PROBLEM. In the records below, find the line that contains "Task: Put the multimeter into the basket" and the line that contains "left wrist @". Set down exactly those lines and every line between them, and nothing more.

MATERIAL FOR THIS EXERCISE.
○ ○ ○ ○ ○

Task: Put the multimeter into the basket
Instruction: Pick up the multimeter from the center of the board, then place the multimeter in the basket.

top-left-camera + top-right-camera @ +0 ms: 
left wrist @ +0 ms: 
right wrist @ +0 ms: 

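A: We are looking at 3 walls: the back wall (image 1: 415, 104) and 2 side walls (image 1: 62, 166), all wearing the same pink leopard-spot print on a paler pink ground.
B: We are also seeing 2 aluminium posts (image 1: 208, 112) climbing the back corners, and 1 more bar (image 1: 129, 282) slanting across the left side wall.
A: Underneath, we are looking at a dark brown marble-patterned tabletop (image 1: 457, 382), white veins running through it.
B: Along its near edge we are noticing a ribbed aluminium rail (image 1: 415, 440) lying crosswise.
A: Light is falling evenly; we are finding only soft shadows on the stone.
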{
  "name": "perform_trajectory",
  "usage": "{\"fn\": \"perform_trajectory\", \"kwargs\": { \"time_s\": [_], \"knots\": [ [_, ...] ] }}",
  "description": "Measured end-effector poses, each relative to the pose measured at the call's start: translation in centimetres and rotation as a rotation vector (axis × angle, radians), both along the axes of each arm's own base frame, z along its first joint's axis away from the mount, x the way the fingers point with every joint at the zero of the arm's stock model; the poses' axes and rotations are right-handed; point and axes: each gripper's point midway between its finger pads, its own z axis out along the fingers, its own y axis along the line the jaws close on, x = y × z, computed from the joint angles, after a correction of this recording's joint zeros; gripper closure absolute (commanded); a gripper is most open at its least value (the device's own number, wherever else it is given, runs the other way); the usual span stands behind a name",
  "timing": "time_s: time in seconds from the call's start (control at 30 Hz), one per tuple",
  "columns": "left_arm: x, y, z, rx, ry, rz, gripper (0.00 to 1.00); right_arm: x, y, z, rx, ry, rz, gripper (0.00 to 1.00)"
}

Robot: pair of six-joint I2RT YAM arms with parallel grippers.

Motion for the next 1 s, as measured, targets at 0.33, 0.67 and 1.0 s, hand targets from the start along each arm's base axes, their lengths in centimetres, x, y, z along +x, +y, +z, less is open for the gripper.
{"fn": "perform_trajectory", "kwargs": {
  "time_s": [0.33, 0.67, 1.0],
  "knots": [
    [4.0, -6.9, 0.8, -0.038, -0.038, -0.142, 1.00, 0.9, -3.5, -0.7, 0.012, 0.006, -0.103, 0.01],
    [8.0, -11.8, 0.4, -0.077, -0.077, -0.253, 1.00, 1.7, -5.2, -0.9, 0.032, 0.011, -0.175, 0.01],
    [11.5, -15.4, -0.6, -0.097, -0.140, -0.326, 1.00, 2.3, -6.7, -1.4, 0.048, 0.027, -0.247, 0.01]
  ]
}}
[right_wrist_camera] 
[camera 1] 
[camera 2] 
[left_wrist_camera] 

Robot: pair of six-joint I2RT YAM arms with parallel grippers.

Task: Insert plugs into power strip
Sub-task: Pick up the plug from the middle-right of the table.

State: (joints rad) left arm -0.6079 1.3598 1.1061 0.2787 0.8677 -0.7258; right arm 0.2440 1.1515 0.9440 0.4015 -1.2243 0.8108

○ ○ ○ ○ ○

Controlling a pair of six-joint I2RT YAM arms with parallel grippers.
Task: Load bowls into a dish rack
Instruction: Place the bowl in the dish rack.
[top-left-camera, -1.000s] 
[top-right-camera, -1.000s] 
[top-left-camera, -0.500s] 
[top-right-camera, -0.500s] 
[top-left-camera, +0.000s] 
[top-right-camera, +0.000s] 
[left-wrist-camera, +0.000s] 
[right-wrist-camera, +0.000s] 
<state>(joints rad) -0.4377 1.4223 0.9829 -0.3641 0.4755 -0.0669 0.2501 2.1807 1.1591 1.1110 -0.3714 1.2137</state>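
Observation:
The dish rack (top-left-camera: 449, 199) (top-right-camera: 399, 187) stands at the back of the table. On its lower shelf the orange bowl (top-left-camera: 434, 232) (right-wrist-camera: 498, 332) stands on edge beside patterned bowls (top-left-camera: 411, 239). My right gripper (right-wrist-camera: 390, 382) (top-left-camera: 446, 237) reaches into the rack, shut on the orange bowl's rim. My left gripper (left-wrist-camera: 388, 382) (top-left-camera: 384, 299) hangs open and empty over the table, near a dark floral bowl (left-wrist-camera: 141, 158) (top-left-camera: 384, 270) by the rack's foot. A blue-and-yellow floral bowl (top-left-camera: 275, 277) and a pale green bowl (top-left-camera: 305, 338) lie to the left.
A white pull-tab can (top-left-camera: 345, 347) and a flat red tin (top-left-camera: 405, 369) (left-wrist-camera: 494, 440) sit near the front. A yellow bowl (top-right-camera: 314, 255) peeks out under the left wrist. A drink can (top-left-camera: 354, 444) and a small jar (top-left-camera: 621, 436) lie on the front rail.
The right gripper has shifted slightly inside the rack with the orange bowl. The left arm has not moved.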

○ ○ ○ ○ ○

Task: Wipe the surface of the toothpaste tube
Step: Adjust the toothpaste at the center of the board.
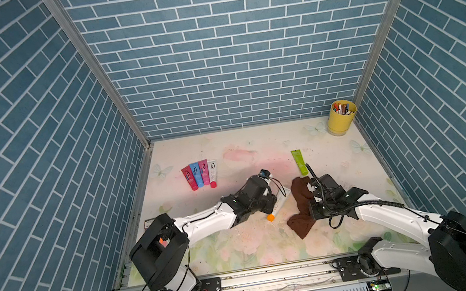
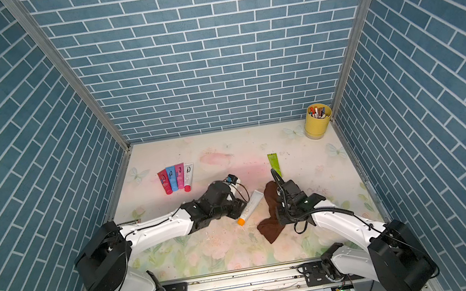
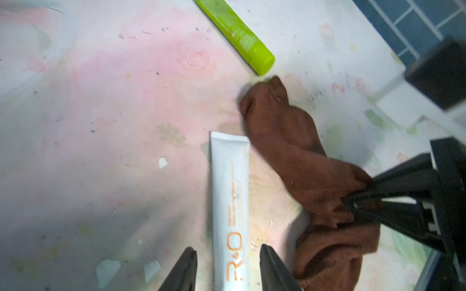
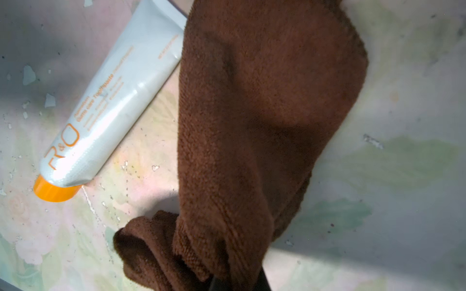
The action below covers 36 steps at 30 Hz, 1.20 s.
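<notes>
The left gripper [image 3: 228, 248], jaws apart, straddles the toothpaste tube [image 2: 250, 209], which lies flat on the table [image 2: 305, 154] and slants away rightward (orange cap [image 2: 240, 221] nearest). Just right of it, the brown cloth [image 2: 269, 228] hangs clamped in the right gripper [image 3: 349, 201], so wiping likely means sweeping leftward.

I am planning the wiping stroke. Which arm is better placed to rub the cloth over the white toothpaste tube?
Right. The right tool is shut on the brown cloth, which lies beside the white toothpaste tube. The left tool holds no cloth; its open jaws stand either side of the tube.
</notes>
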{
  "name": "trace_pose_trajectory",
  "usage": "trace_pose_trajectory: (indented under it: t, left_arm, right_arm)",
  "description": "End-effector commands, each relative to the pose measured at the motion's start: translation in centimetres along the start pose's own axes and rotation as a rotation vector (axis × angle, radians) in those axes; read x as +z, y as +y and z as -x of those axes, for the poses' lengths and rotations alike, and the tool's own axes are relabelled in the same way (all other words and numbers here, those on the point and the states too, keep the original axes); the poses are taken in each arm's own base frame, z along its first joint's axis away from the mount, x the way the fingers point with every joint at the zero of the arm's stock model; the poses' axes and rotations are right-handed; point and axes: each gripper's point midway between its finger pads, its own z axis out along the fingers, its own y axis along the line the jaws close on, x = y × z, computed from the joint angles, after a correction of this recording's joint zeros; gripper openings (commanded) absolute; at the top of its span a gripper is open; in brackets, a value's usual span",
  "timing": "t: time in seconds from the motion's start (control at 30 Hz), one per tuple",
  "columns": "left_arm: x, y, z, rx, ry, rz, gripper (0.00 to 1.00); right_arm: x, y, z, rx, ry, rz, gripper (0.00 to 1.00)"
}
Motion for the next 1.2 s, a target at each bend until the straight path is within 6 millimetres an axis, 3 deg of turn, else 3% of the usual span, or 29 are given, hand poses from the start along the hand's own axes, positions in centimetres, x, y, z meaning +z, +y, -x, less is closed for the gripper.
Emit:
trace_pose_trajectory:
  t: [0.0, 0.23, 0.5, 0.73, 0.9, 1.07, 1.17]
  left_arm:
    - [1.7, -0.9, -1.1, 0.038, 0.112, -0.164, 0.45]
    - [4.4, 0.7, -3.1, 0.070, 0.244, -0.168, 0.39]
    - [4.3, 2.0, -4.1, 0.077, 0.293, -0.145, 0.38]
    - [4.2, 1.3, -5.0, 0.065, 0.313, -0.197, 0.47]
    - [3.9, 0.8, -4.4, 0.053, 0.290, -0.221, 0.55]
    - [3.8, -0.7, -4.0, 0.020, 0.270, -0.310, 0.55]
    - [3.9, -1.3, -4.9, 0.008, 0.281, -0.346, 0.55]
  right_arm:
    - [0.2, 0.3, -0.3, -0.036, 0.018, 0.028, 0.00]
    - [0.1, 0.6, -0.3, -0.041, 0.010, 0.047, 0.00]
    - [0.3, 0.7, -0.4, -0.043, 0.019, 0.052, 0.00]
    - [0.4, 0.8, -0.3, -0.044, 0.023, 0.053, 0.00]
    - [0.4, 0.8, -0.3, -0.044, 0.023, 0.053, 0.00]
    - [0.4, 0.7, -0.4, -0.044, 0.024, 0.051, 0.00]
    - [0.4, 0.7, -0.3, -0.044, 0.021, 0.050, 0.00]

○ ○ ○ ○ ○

EXERCISE ANSWER.
Task: Put the multimeter into the basket
Instruction: Pick up the multimeter from the center of the board, then place the multimeter in the basket.

top-left-camera + top-right-camera @ +0 ms: 
left wrist @ +0 ms: 

The exercise has been finished.